Лавка красоты "Маргаритки" - стр. 20
И так мне заголосить захотелось, на матер плакальщиц, чтоб весь квартал наверняка услышал, да только вместо этого обессиленно опускаюсь на жалобно заскрипевшую ступеньку, и выдыхаю:
– И чего мне теперь делать?
Вряд ли парень ответит мне, да и ответ, как таковой, не требовался, по крайней мере, на этот вопрос. Не его ж это забота.
– Так я, это, и сам сделаю, правда не так быстро, как если б мужики пришли, но…
– Правда? – поднимаю затуманенный от слёз взгляд и прямо-таки не верю своему счастью.
– А чего б мне врать? Правда. Только ты скажи, хозяйка, чего тебе в первую очередь сделать надо, с того и начнём.
Хотела сказать, что сперва о тётке моей покойно расскажи, а потом уж за работу примешься, но… Слова будто в горле застряли, а потом и вопросы путные из мыслей выветрились. Чертовщина, да и только. Пришлось вставать, отряхивать подол юбки и указывать на окна:
– Сначала битые стёкла заменить надо, и дверь, а остальное – потом.
Если уж я решила в этом доме жить, то хоть уверенной надо быть, что ночью никто пришлый в жилище моё не пролезет.

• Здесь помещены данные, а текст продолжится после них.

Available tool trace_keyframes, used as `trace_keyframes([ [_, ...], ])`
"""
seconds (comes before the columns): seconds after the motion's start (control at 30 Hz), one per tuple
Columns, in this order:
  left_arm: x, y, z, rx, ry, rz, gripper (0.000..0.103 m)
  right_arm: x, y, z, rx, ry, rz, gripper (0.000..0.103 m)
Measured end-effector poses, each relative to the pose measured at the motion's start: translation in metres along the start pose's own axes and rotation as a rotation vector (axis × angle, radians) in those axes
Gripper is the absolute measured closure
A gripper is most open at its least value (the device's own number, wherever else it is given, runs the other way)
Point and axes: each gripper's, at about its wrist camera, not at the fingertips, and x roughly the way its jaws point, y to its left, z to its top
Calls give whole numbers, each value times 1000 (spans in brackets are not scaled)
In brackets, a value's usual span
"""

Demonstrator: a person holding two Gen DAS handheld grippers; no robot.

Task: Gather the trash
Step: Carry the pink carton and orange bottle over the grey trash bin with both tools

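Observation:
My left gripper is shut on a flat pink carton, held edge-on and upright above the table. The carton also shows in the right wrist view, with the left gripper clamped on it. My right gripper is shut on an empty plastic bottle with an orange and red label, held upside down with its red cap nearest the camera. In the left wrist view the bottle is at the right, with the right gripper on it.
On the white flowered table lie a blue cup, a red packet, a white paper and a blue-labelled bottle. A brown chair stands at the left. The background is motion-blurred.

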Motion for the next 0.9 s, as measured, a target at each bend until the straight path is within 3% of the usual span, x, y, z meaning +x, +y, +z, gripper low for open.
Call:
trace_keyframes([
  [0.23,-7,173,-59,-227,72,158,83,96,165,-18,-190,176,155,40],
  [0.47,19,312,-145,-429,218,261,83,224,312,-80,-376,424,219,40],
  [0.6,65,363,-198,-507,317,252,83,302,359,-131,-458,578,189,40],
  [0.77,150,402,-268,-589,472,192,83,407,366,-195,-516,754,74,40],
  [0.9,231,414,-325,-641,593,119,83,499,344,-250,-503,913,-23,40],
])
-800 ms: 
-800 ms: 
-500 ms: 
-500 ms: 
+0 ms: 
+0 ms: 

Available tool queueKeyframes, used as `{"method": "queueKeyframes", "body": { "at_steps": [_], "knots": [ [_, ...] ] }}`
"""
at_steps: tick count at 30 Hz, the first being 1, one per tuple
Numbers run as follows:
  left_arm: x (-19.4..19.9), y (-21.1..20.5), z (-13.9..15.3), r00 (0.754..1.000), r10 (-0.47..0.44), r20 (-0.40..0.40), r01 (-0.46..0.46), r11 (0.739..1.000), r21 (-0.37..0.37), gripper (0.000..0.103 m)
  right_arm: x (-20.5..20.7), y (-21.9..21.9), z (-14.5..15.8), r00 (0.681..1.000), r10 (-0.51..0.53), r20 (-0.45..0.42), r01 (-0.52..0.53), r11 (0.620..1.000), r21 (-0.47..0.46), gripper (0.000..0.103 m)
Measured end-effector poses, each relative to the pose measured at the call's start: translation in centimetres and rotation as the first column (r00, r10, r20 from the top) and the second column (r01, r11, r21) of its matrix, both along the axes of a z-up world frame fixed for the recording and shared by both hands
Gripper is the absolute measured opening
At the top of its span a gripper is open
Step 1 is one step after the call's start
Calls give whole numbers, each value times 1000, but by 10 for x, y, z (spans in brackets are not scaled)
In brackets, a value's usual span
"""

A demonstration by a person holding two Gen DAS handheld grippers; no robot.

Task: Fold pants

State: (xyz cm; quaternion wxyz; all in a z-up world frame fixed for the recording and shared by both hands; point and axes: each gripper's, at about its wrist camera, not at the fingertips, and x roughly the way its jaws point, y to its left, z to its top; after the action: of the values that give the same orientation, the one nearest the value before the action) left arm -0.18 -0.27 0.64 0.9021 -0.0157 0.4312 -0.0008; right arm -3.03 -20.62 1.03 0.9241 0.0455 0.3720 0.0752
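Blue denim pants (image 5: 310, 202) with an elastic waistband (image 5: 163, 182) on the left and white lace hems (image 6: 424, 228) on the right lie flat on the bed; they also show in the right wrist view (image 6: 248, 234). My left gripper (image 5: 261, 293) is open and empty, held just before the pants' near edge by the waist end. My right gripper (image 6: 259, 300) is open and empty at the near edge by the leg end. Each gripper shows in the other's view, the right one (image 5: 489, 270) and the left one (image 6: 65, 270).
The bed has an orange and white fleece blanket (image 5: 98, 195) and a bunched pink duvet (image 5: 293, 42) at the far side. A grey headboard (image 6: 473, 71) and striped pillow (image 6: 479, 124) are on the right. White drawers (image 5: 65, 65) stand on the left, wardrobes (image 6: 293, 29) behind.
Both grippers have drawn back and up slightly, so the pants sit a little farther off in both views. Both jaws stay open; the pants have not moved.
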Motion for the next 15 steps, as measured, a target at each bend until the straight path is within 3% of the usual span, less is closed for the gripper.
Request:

Работал Тимоха, как он представился чуть позже, споро и ладно. Правда хмурился сильно, да оглядывался то и дело, будто ожидал какого нападения. От меня что ли? Да это ж смешно, честное слово, я едва ли ни в два раза меньше его, могу разве что укусить, да и то, боюсь зубы себе обломаю.
Но к вечеру мы с ним распрощались весьма дружелюбно и сговорились встретиться завтра ближе к полудню.
Стоило закрыть за ним дверь (новенькую и крепкую), как я замираю на месте и долго осматриваю комнату. Странное дело – вроде поменялось только пару стёкол в раме окна, а гостиная будто ожила. Будто задышала как-то иначе – довольством и спокойствием. И стены, пусть с облезшими обоями, а местами и отвалившейся штукатуркой, потеплели. Я прикладываю руку и неожиданно сама для себя произношу:
– Давно ты стоишь никому не нужный?
И дом жалостливо скрипит, подтверждая мои догадки.
Собственно, о своей тётке я ровным счётом ничего не знаю, хотя бабушка часто бывала у нас, да и мы у неё гостили нередко. И в те дни она любила сажать меня на колени и рассказывать о днях прошлых, давно в лето канувших.
А о сестре, родной своей крови, бабушка Аделаида молчала. Будто и не существовало на свете никакой Дайаны.
У кого теперь узнать про неё? Бабушки давно нет, как и мамы.
И стоило мне подумать об этом, как камин загудел, закряхтел, да выплюнул прямо к моим ногам пыльную чёрную тетрадь.
Я таки пугаюсь, вжимаюсь в стену, и стою так несколько минут к ряду. Потом усмехаюсь собственной трусости и подхожу ближе. Нагибаюсь, поднимаю тетрадь и вытираю её о подол изрядно запылившейся юбки.